Nossos amigos ficaram tão emocionados com a lenda da vitória régia que pediram à vó Zita que contasse outras. Ela então contou estórias de outros dois personagens do nosso folclore que vivem nas águas da Amazônia. Vamos ver se você consegue identificá-los?

 

1 - Ela era uma índia guerreira, muito amada e elogiada pelo pai. Seus irmãos, com ciúmes, resolveram matá-la. Mas, depois de ouvir os planos que eles faziam para assassiná-la, ela decidiu matá-los e depois fugiu para a floresta. Seu pai, furioso, a encontrou e jogou-a no rio Solimões (afluente do rio Amazonas).

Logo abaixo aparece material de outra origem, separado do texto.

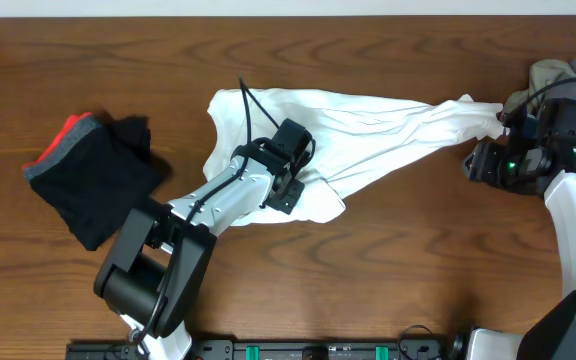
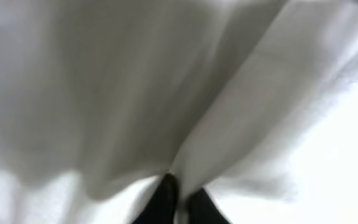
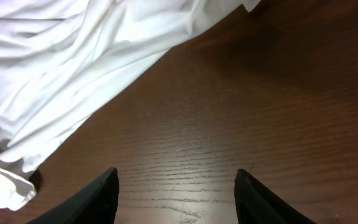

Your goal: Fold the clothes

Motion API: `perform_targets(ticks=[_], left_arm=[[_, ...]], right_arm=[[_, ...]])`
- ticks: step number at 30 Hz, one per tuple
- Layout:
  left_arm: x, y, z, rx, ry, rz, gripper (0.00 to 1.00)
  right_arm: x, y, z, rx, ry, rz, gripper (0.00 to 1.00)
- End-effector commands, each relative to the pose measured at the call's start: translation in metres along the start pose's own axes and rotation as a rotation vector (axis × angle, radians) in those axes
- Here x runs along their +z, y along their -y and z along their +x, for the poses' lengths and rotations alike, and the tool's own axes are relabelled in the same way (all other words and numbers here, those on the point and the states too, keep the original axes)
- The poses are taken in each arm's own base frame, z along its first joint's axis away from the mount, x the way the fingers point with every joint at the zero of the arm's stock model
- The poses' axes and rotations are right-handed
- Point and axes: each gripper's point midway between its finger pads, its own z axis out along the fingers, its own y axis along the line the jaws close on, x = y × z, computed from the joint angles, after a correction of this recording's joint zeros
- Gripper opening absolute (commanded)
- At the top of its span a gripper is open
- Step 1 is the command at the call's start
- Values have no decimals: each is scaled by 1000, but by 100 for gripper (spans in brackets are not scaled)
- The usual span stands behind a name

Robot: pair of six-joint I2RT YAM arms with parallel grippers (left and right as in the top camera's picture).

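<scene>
White fabric fills the left wrist view, and at its lower edge the left gripper (image 2: 182,202) shows two dark fingertips (image 2: 161,199) drawn close together with a raised fold of the white garment (image 2: 104,93) pinched between them. From overhead this gripper (image 1: 290,168) sits on the lower middle of the garment, its pale arm running down and left toward the base at the near edge of the table (image 1: 368,270).

The right gripper (image 3: 176,199) has its two dark fingers (image 3: 101,199) spread well apart, with only bare wood grain between them; it grips nothing. In its own view the white garment (image 3: 73,74) lies up and to the left of the fingers, its bunched hem near the left finger but not touching it. Overhead, the right gripper (image 1: 483,160) hangs just below the garment's narrow right end.

The white garment (image 1: 368,125) lies across the middle of the table, broad and rumpled at the left and drawn out into a wrinkled, tapering strip toward the right.

Well apart at the left, a black garment (image 1: 98,180) with a red and grey band along its upper left edge lies in a compact folded shape. At the far right corner a pale grey cloth (image 1: 558,72) sits in a crumpled heap behind the right arm.
</scene>
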Motion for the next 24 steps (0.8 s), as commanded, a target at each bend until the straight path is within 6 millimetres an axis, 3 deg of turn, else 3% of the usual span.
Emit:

Alguns peixes salvaram a vida dela e a transformaram em uma linda sereia, com corpo de mulher da cintura para cima e de peixe da cintura para baixo. Com seu belo canto, ela costuma atrair os homens para o fundo do rio, de onde eles raramente conseguem voltar. Aqueles que voltam precisam da ajuda de um pajé (curandeiro indígena) para curar-se do feitiço da sereia.

 

2 - Ele é um grande peixe, parecido com um golfinho, e vive nos rios da Amazônia. Diz a lenda que ele se transforma em um rapaz alto, forte e bonito e vai a festas das cidades ribeirinhas muito bem vestido, usando chapéu para esconder um orifício que tem na cabeça. Costuma conquistar moças bonitas e desacompanhadas que encontra nos bailes e, depois de dançar e beber, sai com elas para namorar.

Antes do dia amanhecer volta para o rio e torna-se peixe novamente. Em geral engravida as moças com quem namora e depois as abandona. Por isso, na Amazônia, quando uma moça solteira aparece grávida e não se sabe quem é o pai, diz-se que a criança é filha dele.